What to do:
Give back all the data exactly, line by line.

Input data:
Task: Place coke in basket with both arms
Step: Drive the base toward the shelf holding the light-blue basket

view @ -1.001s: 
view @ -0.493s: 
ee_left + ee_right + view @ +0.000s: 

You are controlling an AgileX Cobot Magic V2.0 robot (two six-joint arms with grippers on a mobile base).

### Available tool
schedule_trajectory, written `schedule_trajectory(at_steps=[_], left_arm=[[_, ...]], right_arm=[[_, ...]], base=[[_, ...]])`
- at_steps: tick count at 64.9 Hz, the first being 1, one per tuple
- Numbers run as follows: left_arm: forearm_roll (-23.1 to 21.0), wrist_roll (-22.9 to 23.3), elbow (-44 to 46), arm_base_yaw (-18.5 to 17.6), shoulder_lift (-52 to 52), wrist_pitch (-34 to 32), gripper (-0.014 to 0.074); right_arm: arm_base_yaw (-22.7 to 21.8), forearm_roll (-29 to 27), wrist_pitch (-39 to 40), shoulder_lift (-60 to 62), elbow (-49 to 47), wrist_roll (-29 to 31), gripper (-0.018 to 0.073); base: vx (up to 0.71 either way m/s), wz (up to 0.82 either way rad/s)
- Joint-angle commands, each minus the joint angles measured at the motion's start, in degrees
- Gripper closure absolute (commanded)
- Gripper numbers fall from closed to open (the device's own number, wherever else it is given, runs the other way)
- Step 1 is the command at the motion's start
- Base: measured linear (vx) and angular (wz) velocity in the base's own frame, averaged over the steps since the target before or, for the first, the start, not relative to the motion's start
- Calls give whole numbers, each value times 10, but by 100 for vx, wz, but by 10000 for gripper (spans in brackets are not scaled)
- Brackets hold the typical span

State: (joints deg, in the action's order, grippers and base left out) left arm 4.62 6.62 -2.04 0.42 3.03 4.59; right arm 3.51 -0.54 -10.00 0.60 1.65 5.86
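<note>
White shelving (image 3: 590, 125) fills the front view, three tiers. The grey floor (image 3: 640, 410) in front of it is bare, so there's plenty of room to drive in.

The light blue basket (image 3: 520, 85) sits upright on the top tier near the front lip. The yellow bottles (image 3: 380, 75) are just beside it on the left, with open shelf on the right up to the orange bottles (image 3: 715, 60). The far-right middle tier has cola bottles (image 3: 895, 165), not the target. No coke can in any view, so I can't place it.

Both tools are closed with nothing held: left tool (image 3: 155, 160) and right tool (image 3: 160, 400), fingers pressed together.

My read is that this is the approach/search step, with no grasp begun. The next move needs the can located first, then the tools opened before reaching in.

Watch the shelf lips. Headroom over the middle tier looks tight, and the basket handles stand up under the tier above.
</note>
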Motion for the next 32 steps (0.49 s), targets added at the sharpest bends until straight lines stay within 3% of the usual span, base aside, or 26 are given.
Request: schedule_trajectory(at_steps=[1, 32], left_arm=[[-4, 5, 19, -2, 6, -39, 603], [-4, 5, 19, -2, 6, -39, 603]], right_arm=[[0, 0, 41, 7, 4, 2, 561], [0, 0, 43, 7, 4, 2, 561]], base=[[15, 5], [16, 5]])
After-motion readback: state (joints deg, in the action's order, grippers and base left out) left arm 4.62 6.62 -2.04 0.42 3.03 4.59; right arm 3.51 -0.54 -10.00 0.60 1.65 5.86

Answer area:
Task: Place coke in basket with both arms
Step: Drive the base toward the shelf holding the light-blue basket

view @ -1.001s: 
view @ -0.493s: 
ee_left + ee_right + view @ +0.000s: 

You are controlling an AgileX Cobot Magic V2.0 robot (two six-joint arms with grippers on a mobile base).

### Available tool
schedule_trajectory, written `schedule_trajectory(at_steps=[_], left_arm=[[_, ...]], right_arm=[[_, ...]], base=[[_, ...]])`
- at_steps: tick count at 64.9 Hz, the first being 1, one per tuple
- Numbers run as follows: left_arm: forearm_roll (-23.1 to 21.0), wrist_roll (-22.9 to 23.3), elbow (-44 to 46), arm_base_yaw (-18.5 to 17.6), shoulder_lift (-52 to 52), wrist_pitch (-34 to 32), gripper (-0.014 to 0.074); right_arm: arm_base_yaw (-22.7 to 21.8), forearm_roll (-29 to 27), wrist_pitch (-39 to 40), shoulder_lift (-60 to 62), elbow (-49 to 47), wrist_roll (-29 to 31), gripper (-0.018 to 0.073); base: vx (up to 0.71 either way m/s), wz (up to 0.82 either way rad/s)
- Joint-angle commands, each minus the joint angles measured at the motion's start, in degrees
- Gripper closure absolute (commanded)
- Gripper numbers fall from closed to open (the device's own number, wherever else it is given, runs the other way)
- Step 1 is the command at the motion's start
- Base: measured linear (vx) and angular (wz) velocity in the base's own frame, averaged over the steps since the target before or, for the first, the start, not relative to the motion's start
- Calls give whole numbers, each value times 10, but by 100 for vx, wz, but by 10000 for gripper (spans in brackets are not scaled)
- Brackets hold the typical span

State: (joints deg, in the action's order, grippers and base left out) left arm 4.62 6.62 -2.04 0.42 3.03 4.59; right arm 3.51 -0.54 -10.00 0.60 1.65 5.86
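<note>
White shelving (image 3: 590, 125) fills the front view, three tiers. The grey floor (image 3: 640, 410) in front of it is bare, so there's plenty of room to drive in.

The light blue basket (image 3: 520, 85) sits upright on the top tier near the front lip. The yellow bottles (image 3: 380, 75) are just beside it on the left, with open shelf on the right up to the orange bottles (image 3: 715, 60). The far-right middle tier has cola bottles (image 3: 895, 165), not the target. No coke can in any view, so I can't place it.

Both tools are closed with nothing held: left tool (image 3: 155, 160) and right tool (image 3: 160, 400), fingers pressed together.

My read is that this is the approach/search step, with no grasp begun. The next move needs the can located first, then the tools opened before reaching in.

Watch the shelf lips. Headroom over the middle tier looks tight, and the basket handles stand up under the tier above.
</note>
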Motion for the next 32 steps (0.49 s), targets added at the sharpest bends until straight lines stay within 3% of the usual span, base aside, or 26 are given.
Request: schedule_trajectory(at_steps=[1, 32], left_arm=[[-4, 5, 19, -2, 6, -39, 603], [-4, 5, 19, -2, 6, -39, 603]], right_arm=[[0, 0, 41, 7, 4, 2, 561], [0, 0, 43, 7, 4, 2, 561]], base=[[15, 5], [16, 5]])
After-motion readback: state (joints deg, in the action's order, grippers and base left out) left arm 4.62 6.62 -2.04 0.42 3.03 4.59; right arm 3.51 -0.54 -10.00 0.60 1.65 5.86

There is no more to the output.